State divvies billions in Medicaid pacts to HMOs
The state of Michigan has awarded contracts worth billions to 14 health maintenance organizations, including Grand Rapids-based Priority Health, to provide managed care under the federal-state Medicaid program.
While Lake and Oceana counties were sliced from the 10 counties served by the Priority Health Government Program, the health care plan lost fewer than 1,500 members and remains in the middle of the pack for enrollment. In 2008, PHGP reported net income of $6.6 million, based on $131 million in total revenue and a net underwriting gain of $5.9 million.
"Priority Health did not apply for any new counties during the bid. We decided to build up our central service area," said Diana Criss, senior manager of government programs for Priority Health. "We only applied for counties we were already in. We're very happy with the outcomes."
Source: Michigan Department
The Medicaid program, which covers health care for the impoverished, serves 1.6 million people in Michigan and has been growing rapidly as the economy soured. About 1.1 million of Medicaid recipients are enrolled in one of the HMOs.
The three-year contracts were estimated to total $3.38 billion in the first year. Medicaid is one of the few health care business lines that is growing in the state, said Rick Byrne, an analyst for HealthLeaders-InterStudy, a Tennessee company that provides managed care information.
"We've seen significant growth in the Medicaid program," Criss added, noting that Priority Health has added one full-time position to cope with increased enrollment. From July 2006 to last month, Priority Health's Medicaid enrollment has grown nearly 24 percent.
The last bid process occurred in 2003, when MDCH awarded three-year contracts, which were renewed on a one-year basis for three years. The new three-year contracts, awarded earlier this month, begin Oct. 1.
Byrne said the MDCH scored applicants on a 120-point system that measured items such as quality and strength of the provider network, with additional points for e-prescribing, use of the patient-centered medical home model, participation in a health information exchange, population management for the disabled and care coordination for behavioral health.
While the health plans bid on sets of counties that matched their provider networks, the state reviewed bids on a county-by-county basis to enhance choices for those enrolled in Medicaid yet assure enough enrollment to allow the plans to remain solvent under capitation payments, he said. Some counties now will have more HMO choices; others will have fewer.
The state put quality issues front and center in the bidding process, requesting that HMOs have accreditation from one of three national organizations in order to apply.
At 59,560 members, Priority Health's Medicaid plan ranked seventh of the 14 in the state in July.
Health Plan of Michigan, the second largest with 190,061 members compared to Moline Healthcare of Michigan's 205,469 as of July, has built its business and reputation around quality measures and information technology.

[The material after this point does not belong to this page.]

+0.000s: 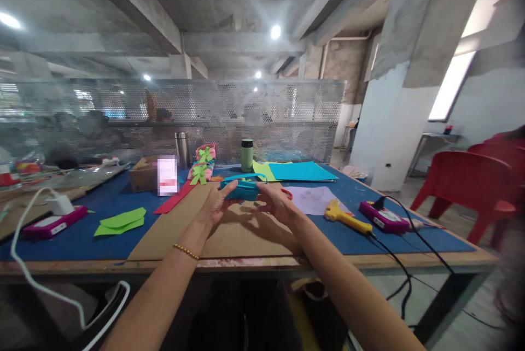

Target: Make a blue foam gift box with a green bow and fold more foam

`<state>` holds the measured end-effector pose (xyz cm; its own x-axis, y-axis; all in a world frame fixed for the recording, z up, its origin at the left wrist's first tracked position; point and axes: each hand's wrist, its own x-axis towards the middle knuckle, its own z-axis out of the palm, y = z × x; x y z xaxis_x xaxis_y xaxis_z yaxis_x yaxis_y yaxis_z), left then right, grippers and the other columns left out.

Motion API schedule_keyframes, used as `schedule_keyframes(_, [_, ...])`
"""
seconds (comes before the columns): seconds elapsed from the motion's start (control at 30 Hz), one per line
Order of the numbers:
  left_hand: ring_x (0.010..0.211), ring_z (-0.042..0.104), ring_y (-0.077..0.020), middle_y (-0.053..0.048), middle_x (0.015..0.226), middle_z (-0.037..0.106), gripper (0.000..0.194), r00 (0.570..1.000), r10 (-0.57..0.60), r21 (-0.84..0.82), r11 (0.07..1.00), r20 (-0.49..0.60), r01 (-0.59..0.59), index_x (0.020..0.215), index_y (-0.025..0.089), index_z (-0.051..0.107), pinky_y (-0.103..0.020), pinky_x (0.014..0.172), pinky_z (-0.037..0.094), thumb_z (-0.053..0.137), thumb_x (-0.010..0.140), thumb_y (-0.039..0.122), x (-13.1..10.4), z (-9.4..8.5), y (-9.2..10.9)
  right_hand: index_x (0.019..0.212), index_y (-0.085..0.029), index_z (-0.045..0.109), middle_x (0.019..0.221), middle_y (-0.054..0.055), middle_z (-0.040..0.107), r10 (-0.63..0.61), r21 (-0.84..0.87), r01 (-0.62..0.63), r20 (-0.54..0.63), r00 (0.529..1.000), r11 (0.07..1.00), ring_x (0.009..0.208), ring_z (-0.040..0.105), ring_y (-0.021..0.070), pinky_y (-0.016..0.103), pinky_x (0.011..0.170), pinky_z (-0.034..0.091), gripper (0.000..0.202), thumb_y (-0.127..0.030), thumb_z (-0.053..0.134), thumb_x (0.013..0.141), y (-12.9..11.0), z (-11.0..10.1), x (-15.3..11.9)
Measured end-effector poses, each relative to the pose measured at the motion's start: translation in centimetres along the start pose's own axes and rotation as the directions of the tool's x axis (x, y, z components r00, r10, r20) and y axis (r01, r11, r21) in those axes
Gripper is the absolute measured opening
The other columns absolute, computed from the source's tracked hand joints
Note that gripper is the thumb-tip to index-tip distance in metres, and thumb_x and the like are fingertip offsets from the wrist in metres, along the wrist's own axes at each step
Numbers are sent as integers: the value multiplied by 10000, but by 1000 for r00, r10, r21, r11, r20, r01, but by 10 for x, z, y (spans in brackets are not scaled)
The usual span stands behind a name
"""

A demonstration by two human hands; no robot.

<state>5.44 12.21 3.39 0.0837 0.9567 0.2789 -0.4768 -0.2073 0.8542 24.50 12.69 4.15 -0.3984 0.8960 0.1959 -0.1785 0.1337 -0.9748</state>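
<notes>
- From where I stand, the blue folded piece (243, 191) is up between the two hands, just above the cardboard sheet (164, 241) in the middle of the table (435, 241).
- The left hand (215, 204) is partly closed, its thumb laid along the near face of the piece, pinching the left end.
- The right hand (276, 203) has the other end in a looser grip, its lower fingers spread and curled beneath (exactly where each tip presses, I can't tell).
- A thin blue strip (250, 175) arches over the top of the piece; whether it is joined at both ends is too small to make out.
- The step in hand looks, to my eye, like holding and shaping the piece with both hands.
- The next move would call for a light, even grip, as the material seems soft enough to buckle if squeezed.
- A yellow glue gun (348, 218) lies to the right, beyond the purple sheet (307, 198), apart from both hands.
</notes>
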Motion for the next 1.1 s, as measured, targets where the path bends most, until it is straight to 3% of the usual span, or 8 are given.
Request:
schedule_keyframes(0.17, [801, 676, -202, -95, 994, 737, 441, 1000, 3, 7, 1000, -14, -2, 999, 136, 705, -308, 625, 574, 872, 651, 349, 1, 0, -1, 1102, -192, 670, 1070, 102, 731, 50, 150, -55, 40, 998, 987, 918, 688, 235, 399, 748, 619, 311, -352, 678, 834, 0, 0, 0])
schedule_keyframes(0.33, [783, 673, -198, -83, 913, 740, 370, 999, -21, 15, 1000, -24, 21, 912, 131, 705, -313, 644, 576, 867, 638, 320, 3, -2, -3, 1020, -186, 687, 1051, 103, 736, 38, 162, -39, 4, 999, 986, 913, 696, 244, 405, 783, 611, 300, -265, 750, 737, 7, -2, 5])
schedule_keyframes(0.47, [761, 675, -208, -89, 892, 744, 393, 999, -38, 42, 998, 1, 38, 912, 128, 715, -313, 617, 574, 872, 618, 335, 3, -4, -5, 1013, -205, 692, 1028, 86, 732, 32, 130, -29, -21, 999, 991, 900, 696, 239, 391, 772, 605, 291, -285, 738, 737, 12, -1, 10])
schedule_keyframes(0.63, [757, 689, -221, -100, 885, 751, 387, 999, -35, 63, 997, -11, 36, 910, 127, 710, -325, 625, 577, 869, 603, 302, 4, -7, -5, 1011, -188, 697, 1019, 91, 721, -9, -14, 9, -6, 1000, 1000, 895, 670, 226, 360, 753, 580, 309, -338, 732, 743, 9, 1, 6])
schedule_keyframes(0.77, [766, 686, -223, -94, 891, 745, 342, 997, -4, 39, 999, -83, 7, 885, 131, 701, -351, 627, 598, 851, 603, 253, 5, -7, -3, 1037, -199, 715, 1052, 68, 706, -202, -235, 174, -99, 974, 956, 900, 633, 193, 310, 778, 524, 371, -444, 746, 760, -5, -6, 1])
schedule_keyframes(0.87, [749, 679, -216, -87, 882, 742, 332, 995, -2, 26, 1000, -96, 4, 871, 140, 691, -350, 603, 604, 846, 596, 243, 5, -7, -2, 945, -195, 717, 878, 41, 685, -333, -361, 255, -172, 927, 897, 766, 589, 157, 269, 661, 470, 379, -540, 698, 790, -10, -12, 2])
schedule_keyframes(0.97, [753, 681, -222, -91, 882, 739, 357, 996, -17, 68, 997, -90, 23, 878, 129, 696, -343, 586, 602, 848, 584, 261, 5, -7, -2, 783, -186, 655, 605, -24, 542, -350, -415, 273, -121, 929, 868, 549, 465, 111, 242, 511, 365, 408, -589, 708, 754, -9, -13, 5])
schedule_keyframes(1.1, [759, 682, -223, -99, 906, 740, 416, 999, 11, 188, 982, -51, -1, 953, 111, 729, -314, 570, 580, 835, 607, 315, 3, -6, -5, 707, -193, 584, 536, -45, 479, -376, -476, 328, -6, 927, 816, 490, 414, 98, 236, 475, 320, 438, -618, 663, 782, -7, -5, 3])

It was rewarded with an additional 16 counties in its new contract, bringing its total to 64.
If a new Medicaid recipient doesn't choose a plan, enrollment automatically defaults to the plan with the highest quality measures. Byrne said that with the additional counties, Health Plan of Michigan is poised to surpass Molina Healthcare of Michigan as the largest Medicaid provider in the state.

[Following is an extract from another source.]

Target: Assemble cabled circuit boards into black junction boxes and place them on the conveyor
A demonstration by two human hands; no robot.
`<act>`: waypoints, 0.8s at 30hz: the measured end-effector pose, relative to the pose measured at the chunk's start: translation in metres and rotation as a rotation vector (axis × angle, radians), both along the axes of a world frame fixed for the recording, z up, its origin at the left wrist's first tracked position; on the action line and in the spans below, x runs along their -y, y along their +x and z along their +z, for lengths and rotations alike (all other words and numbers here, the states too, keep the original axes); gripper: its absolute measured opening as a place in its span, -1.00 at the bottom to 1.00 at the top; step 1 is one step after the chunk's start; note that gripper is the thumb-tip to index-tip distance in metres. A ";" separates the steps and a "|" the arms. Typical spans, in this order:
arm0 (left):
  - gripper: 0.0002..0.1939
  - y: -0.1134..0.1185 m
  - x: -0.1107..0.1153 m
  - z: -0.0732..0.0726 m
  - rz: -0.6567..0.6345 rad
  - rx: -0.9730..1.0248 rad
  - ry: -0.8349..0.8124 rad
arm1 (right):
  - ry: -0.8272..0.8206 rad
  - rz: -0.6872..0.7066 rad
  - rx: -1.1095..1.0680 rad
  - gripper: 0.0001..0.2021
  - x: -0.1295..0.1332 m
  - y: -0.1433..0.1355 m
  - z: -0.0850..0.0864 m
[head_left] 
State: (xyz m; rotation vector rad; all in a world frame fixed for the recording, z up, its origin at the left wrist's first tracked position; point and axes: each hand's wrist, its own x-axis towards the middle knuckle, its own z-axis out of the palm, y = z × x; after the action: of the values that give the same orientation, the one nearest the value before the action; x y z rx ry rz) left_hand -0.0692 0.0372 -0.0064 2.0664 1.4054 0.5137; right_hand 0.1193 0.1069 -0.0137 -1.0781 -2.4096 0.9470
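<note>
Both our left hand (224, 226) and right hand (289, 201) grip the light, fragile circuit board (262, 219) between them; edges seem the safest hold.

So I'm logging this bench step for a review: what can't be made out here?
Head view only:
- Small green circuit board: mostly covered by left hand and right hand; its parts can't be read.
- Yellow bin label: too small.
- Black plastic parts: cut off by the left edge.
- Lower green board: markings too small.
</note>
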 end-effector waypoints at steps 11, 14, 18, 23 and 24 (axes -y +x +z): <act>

"Health Plan of Michigan feels they have an advantage to control costs, and their margins will be wider. The revenue may not be incredible; they'd be winning on margin," Byrne said.

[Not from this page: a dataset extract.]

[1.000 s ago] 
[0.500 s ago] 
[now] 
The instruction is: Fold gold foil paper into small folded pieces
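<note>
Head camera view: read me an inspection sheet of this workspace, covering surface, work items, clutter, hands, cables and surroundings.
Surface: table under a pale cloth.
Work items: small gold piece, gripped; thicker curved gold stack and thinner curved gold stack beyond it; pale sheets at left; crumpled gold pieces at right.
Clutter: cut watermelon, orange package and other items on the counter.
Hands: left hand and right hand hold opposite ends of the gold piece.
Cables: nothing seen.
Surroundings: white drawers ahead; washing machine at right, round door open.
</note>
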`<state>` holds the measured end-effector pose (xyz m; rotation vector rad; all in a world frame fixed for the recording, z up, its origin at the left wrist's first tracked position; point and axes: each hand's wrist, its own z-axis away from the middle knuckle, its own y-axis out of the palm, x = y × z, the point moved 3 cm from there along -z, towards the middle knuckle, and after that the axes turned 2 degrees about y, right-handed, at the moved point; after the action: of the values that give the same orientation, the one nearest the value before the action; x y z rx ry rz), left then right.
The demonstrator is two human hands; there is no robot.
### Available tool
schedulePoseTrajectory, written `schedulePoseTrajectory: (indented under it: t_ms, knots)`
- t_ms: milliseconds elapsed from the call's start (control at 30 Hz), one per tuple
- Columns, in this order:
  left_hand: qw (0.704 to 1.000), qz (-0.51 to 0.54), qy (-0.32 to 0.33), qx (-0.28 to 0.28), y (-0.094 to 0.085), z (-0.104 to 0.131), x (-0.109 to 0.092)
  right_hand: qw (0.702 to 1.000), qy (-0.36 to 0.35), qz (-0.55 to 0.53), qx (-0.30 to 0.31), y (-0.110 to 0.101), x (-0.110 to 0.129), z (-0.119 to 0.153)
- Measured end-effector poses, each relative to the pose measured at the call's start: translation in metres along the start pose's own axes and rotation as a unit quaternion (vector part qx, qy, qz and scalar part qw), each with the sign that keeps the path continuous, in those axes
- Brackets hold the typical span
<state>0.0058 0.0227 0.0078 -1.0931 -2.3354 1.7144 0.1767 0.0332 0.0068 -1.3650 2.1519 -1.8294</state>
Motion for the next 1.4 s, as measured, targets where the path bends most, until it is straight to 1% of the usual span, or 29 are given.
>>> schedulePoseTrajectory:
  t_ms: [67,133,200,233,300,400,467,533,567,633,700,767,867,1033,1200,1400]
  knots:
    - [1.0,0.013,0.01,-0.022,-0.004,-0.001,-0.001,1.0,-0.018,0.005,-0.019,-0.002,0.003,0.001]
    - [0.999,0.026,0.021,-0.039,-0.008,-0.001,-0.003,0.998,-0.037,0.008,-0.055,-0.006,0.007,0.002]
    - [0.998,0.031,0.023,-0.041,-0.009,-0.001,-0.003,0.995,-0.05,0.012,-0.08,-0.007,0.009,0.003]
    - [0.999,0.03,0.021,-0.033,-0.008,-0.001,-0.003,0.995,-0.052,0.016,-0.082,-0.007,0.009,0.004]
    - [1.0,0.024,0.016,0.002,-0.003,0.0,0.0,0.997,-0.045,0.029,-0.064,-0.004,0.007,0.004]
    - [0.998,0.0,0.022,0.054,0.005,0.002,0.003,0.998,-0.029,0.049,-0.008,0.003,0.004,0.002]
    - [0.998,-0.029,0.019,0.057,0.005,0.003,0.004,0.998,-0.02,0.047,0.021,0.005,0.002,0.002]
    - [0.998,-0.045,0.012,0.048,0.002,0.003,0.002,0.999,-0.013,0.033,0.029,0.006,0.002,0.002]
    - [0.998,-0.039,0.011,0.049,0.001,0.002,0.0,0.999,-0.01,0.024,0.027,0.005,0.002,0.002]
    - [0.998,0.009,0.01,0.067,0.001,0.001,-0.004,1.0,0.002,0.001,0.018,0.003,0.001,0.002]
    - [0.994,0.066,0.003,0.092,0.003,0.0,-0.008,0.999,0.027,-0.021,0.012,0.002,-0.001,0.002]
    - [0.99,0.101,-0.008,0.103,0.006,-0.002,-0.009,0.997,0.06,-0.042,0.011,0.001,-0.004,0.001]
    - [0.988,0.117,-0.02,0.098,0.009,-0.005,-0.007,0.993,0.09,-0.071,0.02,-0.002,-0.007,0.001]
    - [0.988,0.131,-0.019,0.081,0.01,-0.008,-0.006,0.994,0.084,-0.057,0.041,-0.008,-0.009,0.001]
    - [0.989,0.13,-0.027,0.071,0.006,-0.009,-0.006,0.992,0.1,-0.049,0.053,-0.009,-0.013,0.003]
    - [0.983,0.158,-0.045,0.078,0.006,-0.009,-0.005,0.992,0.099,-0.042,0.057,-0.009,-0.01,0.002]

In addition to Priority Health, Medicaid HMO plans in Kent County will include CareSource, Great Lakes Health Plan, Health Plan of Michigan and Molina.
August Medicaid enrollment in Kent County was 66,505. Priority Health was the local market leader with 31,373 members.
Byrne said he was surprised to see no major national pure-play players in the Medicaid market — such as Wellcare Health Plans Inc., Centene Corp., Amerigroup and Aetna's Schaller Anderson subsidiary — entering Michigan's bidding process.
"That leads me to believe they don't think they can be competitive," Byrne said. "It's not hard to be competitive in Michigan. The state regulates and pays fairly well as compared to other states. You have to be doing a really poor job to be losing money as a Medicaid HMO in Michigan."
Criss said MDCH determined that Kent County should have six Medicaid HMOs, but only five applied and all five were granted contracts. Criss said Priority Health was pleased with what she called a "well thought-out" bidding process.
MDCH representatives were unavailable for comment.